エリート官僚はお見合い妻と初夜に愛を契り合う
「うん。一応結婚に向けて前向きに話は進んでて、近いうちに一緒に住む予定」
私はキッチンスケールで、今日使う材料を一つひとつ計量しながら答える。
本当は計量も生徒自身にやらせた方がいいのだが、料理初心者の多い男性クラスだし、カリキュラムはまだ始まったばかり。
まずは楽しさ重視で料理をしてもらいたいので、今だけ計量はサービスだ。
「わぁ、慎重派の花純さんが一度会っただけで結婚を決めるなんて、よっぽど素敵な男性だったんですね!」
「いや……そういうわけでもないんだけど」
言葉を濁して苦笑する私に、紗耶香ちゃんが首を傾げる。

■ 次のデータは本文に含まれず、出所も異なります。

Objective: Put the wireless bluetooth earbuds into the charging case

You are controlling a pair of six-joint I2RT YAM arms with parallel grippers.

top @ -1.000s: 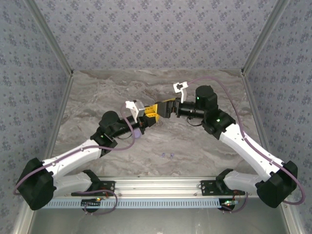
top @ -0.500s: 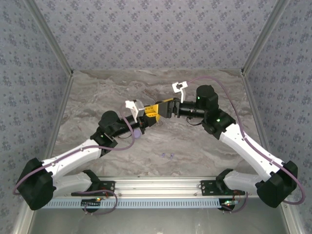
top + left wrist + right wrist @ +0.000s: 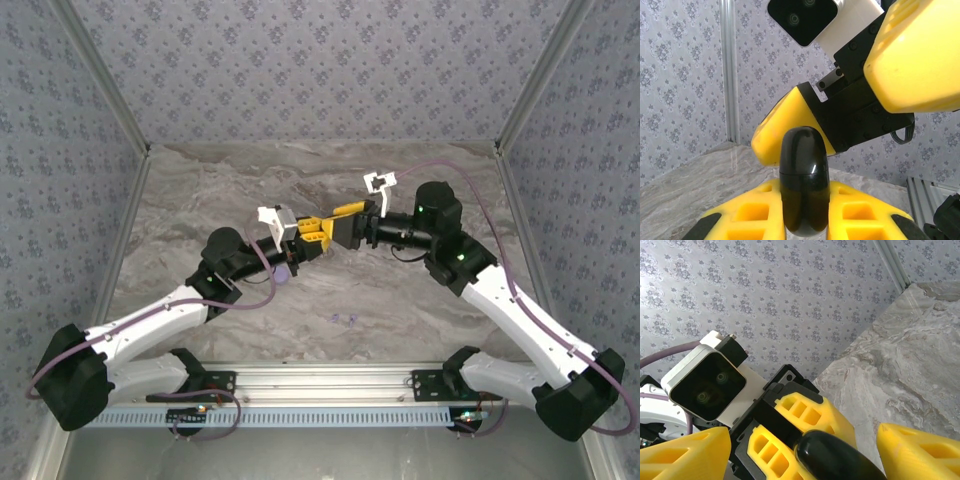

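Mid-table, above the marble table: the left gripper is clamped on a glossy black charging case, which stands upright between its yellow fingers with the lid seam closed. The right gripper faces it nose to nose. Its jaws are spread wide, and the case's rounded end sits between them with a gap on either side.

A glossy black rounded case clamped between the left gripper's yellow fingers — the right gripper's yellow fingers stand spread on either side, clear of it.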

そのとき、スタジオ内に点在する各キッチンにレシピを配りまわっていたもうひとりのアシスタント、伏見健太郎くんが私たちのもとに戻ってきた。
「じゃ、どういうわけなんですか? まさか、花純さんの意思を無視して相手の男が勝手に話を進めてるんじゃないでしょうね?」
険しい顔で尋ねてきた伏見くんは、この春アシスタントになったばかり。まだ二十三歳の新人だ。
有名家政大学を優秀な成績で卒業し、魅力的な就職先はいくつもあったはずなのに、ある日私のアシスタントになりたいと直談判してきた。